Suitable projects should then be formulated. They should preferably be conventional water treatment plants, with slow sand filtration systems. Presence of a particular pollutant in water should be dealt with, for that particular plant, with an option of discarding that source for a more favourable source. The locations of the plants should be fixed in consultation with district and taluka administrations.
The water treatment plants must be coupled with the water distribution system. The level of service should be decided with local administration. For example, in case of water supply, the level of service can range from high (piped connections in houses) to minimum (communal hand pumps). In case of sanitation, the level of service can range from high (sewerage system, or flushed toilet with septic tank and soak pits) to minimum (simple pit latrines on householder’s plot). Hygiene education would be an important adjunct of the programme. Extensive programme of hygiene promotion needs to be laid out. The whole system should be made sustainable by making the community to pay for the facilities.
The proposal given here will not allow quick construction of the water and sanitation facilities. For whatever facilities are constructed, through the proposed action, all facilities would be functional; there would be no case of non-functional water treatment plants. Integrated and holistic approach would allow marked improvement in public health and, the public money would be well spent in transparent and judicious manner.
With Rs7.5 billion in hand (the cost is likely to escalate to Rs10 billion) and 6,005 plants to be installed, it is a “tall order” and constitute a mega programme, having tremendous potential for and impact on the health of the people, provided it is managed by technically qualified and honest people. It is a one-time, great opportunity for the country to improve the environmental conditions and public health of the people, provided a sensible and technically sound framework is laid down.
The prime minister should right away stop the further execution of the project. The current approach, which is most fallacious, should be changed. The plants should be constructed on (a) case-by-case basis, with plants to be designed according to specific site conditions; (b) participatory should be adopted so that, the community owns the plant; (c) water treatment plants should be designed in a holistic matter (water demand considerations, water treatment, water storage, water distribution) and with “demand-responsiveness” approach (ascertaining the needs of the people, by involving community). The water project should be coupled with sanitation facilities and hygiene promotion, for accruing full benefits.
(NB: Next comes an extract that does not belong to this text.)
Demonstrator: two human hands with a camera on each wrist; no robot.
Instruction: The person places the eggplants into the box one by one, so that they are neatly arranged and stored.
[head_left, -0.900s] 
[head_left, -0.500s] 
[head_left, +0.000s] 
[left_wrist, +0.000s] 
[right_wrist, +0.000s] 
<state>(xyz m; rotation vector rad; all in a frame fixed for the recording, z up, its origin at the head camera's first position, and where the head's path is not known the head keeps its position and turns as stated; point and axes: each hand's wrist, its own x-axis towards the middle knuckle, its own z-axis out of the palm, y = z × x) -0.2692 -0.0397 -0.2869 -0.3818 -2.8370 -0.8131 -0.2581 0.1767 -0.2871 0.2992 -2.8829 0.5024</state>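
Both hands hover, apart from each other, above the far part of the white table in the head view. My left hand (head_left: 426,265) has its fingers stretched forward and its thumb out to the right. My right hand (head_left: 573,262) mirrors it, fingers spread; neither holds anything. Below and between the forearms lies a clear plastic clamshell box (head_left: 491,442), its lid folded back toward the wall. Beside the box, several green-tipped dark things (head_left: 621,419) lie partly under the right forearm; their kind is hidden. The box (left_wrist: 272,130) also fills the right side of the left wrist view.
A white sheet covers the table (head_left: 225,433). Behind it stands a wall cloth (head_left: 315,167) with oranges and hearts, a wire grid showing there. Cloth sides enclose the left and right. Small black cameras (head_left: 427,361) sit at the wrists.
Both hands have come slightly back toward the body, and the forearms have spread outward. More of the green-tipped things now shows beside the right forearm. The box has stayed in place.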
This programme, is not only of national significance, but international importance also. This would bring dynamic revolution in the health of the people. At international levels, the country can claim proudly the qualitative improvements in the life of the people, after the programme is completed.
However, a technically sound institutional setup, with project directors qualified in water and wastewater engineering (to understand and analyse the technicalities of water treatment and distribution; and sanitation) is a very important pre-requisite. The present “business-as-usual” approach, at the end of the day, will not result in any tangible improvements in public health.